(Data section)

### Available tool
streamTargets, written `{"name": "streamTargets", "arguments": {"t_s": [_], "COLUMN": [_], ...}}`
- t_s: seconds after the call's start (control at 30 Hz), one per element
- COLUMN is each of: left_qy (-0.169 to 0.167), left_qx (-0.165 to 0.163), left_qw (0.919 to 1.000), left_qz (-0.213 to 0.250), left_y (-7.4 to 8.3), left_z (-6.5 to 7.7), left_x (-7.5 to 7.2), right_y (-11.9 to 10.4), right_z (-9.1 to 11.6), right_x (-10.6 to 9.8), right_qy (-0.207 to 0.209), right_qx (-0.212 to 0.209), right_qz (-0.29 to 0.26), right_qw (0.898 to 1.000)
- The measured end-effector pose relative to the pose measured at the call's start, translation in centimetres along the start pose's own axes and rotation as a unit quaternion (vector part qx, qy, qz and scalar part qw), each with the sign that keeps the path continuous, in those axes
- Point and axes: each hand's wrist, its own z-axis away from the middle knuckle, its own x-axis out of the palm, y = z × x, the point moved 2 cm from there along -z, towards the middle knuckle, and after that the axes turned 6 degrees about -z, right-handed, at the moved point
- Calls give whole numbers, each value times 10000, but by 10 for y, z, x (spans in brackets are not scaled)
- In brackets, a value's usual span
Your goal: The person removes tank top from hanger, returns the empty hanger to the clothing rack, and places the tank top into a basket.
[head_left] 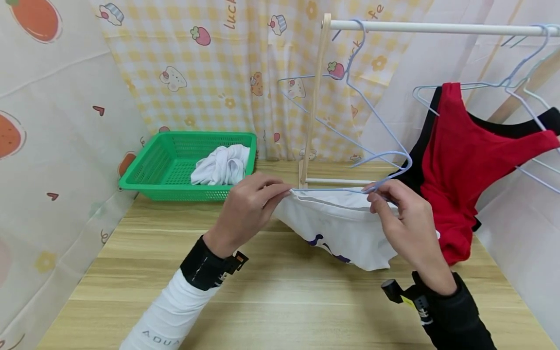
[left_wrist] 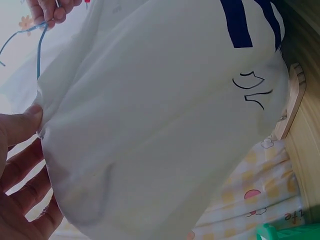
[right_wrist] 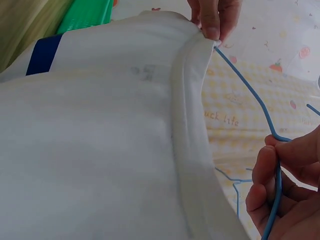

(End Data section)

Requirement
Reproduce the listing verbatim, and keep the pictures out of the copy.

Output for this exercise
### Available tool
streamTargets, written `{"name": "streamTargets", "arguments": {"t_s": [_], "COLUMN": [_], ...}}`
- t_s: seconds after the call's start (control at 30 Hz), one per element
- COLUMN is each of: left_qy (-0.169 to 0.167), left_qx (-0.165 to 0.163), left_qw (0.919 to 1.000), left_qz (-0.213 to 0.250), left_y (-7.4 to 8.3), left_z (-6.5 to 7.7), left_x (-7.5 to 7.2), right_y (-11.9 to 10.4), right_z (-9.1 to 11.6), right_x (-10.6 to 9.8), right_qy (-0.207 to 0.209), right_qx (-0.212 to 0.209), right_qz (-0.29 to 0.26), right_qw (0.898 to 1.000)
- The measured end-effector pose relative to the pose measured at the call's start, translation in centimetres along the start pose's own axes and rotation as a unit quaternion (vector part qx, qy, qz and scalar part qw), each with the sign that keeps the path continuous, in those axes
- Point and axes: each hand's wrist, its own z-axis away from the middle knuckle, its own x-axis out of the palm, y = z × x, the point moved 2 cm from there along -z, towards the middle knuckle, and after that the axes turned 6 degrees about -z, right-handed, at the moved point
- Calls give whole numbers, each value times 10000, but by 10 for y, z, x (spans in brackets are not scaled)
- In brackets, a value's usual span
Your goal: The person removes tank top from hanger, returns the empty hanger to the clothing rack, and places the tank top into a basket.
[head_left] 
[left_wrist] 
[right_wrist] 

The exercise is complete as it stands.